I would love to see it in its as found condition if possible.
Plus, it would be good for a family album down the road.
This may be a tangible legacy of your family history.
Pretty cool way to remember those who’ve passed and to give to those yet born.


----------



## bikebozo (Jun 29, 2019)

I have a great set of chain tread tires for 250.00


----------



## SKPC (Jun 29, 2019)

Maybe this guy? Way slick profile..


----------



## GenuineRides (Jul 1, 2019)

Please let this be a real untouched original bike, then the rest of us can maintain our motivation to continue to look for others...they are still out there aren't they!


----------



## fordmike65 (Jul 1, 2019)

Pics leaked of this untouched original...


----------



## catfish (Jul 1, 2019)

https://www.thedrive.com/news/21644/you-can-now-buy-a-4200-bicycle-from-harley-davidson


----------



## Canuck (Jul 1, 2019)

My understanding is that it looks like the first of the three pictures above. Remember, all I could see of it was part of a  dusty dark coloured frame and the front crankset.  I have now been told it’s an olive green and the paint is in excellent condition. Weathered and faded a little, but all there, even on the fenders.

If it is what it appears to be, is it it’s rarity that makes it a special and valuable bike? Or is it simply that it’s a part of HD history? Or combination of both?

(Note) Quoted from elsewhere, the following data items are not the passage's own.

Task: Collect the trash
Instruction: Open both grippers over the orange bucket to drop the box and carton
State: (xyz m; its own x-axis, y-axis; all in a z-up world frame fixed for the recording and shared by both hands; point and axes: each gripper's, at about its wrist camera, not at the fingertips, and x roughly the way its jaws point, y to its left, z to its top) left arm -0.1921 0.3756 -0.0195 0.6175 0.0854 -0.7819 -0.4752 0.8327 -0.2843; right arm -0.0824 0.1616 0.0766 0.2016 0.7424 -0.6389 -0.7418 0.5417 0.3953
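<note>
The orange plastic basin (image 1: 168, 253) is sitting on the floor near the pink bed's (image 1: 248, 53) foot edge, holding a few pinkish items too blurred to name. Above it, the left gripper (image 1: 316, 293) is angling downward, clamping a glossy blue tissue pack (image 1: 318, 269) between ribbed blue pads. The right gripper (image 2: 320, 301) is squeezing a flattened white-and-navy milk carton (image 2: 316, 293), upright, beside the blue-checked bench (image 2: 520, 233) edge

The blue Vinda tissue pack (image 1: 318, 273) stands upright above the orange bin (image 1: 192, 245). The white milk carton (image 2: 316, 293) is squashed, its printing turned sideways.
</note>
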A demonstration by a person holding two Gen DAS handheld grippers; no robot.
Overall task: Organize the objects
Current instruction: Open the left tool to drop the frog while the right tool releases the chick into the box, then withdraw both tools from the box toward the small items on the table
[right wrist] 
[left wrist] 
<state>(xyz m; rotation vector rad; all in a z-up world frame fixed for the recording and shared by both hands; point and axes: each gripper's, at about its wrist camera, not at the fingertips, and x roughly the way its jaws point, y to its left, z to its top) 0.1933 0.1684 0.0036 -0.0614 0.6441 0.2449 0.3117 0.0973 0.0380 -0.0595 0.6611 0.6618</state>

And how rare are these? Are their hundreds still in existence?


----------



## Allrounderco (Jul 1, 2019)

Nice! I like the idea of using it. Sounds like you should notify your insurance agent


----------



## Freqman1 (Jul 1, 2019)

Its hard to say how many originals are left. These are one of those cross-over items that is sought by both bicycle and motorcycle folks. I suspect there are more of these than we realize due to that fact. We know in the bicycle community that they are scarce but I suspect that more than a few originals are tucked away with some motorcycle guys. You will find the same kind of thing with Flying Merkels and Indians. What I can tell you is that there are a lot of fake HD bicycles out there as both the badge and chainring have been reproduced. As you may or may not know HD did not build these bikes. They were made by Davis Sewing Machine so if you get a Davis bike you can change the badge and ring and have a HD. If you really want to learn the story here is the CABE thread https://thecabe.com/forum/threads/show-your-davis-built-bicycles.20560/  V/r Shawn


----------



## rusty.kirkpatrick (Jul 1, 2019)

Let’s go with the pics!


----------



## cyclingday (Jul 1, 2019)

Yeah, my feeling with most of the really desirable bikes, is that if it’s be redone/repainted/restored, then, it’s a fake bike.
Now, I know that doesn’t sit well with the people with restored bikes, but the only way to truly tell of a bikes authenticity, is if it’s still in its factory original condition.
So that holds a tremendous amount of value to the type of collector willing to spend a substantial amount on an old bike.
The Motorcyke was the flagship model for the bicycles that Harley Davidson had consigned the Davis Sewing Machine company to build for them.
These bicycles were some of the finest made at the time, so quite a few other brands also consigned with Davis to build the bikes that would carry their name.
Davis was owned and operated by George Huffman, who was the patriarch of the family that would eventually be Huffman Mfg. and then the Huffy corporation that we remember as kids.


----------



## gkeep (Jul 1, 2019)

Congratulations on your family heirloom. Like everyone here I'm looking forward to your photos, this bike would be a great rider and real conversation starter.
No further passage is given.